The investigational agent, elamipretide, is being developed for the treatment of patients with a variety of diseases, such as Barth syndrome (BTHS) and Primary Mitochondrial Myopathy (PMM), among others, in which genetic abnormalities affecting the mitochondria lead to life-long symptoms that require long-term administration of elamipretide (Karaa et al., 2018; Sabbah et al., 2019; Karaa et al., 2020; Reid Thompson et al., 2021). Clinical development of elamipretide has focused on subcutaneous (SC) administration. Prior studies have shown that SC elamipretide up to 80 mg once daily is generally safe and well tolerated, although most longer-term studies have used SC elamipretide 40 or 60 mg once daily [data on file, Stealth BioTherapeutics Inc.]. However, injection site reactions (ISRs) were reported in the majority of subjects receiving treatment. In multiple-dose clinical trials lasting >8 days, ISRs were relatively common in subjects: injection site erythema (47%), pruritus (45%), pain (22%), induration (19%), swelling (14%), urticaria (13%), bruising (12%), hemorrhage (6%), and mass (6%). Although these ISRs are typically mild in nature and resolved within 4 hours of elamipretide administration, they can lead to subject withdrawal or discontinuation during chronic daily administration [data on file, Stealth BioTherapeutics Inc.].

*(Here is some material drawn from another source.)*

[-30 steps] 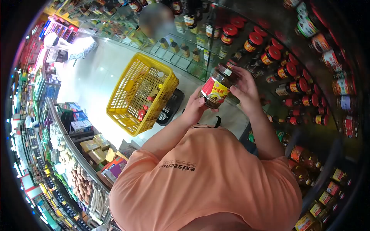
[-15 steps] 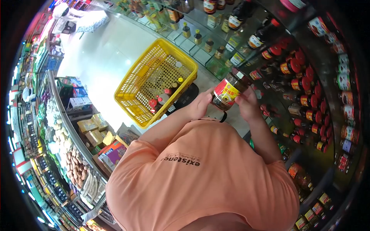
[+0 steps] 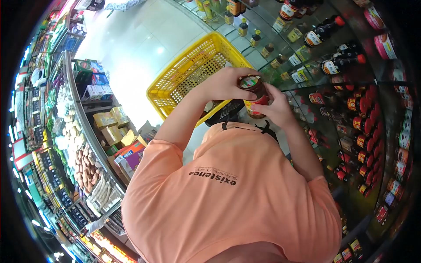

The Mas-related G-protein coupled receptor member X2 (MRGPRX2), which is expressed almost exclusively by mast cells that populate connective tissues, including the skin (Tatemoto et al., 2006; Motakis et al., 2014), has received increasing attention in recent years for its link to ISRs (McNeil 2021a). Mast cell activation in the skin causes immediate inflammation, and many therapeutic drugs associated with high frequencies of ISRs have been shown to activate MRGPRX2 directly, and thus trigger inflammation via mast cells. Notably, MRGPRX2 is preferentially activated by drugs with cationic and aromatic properties (Grimes et al., 2019), and since elamipretide has these properties, it is highly plausible that elamipretide is an MRGPRX2 agonist. While the current management of ISRs consists of alternation of daily injection sites around abdominal quadrants, interventions that target mast cell activation or the effects of mast-cell-derived mediators warrant investigation. To improve patient comfort, the aim of the present study was to evaluate the efficacy of potential interventions used to mitigate elamipretide-induced ISRs, identify any role of the MRGPRX2 receptor in elamipretide ISRs, and further understand the PK and safety of 60 mg SC elamipretide administration. The agents chosen for study (mometasone, tacrolimus, doxepin, diphenhydramine) have dosing regimens supported by the label for the product and are supported by their ability to reduce inflammatory responses by targeting mast cell activation.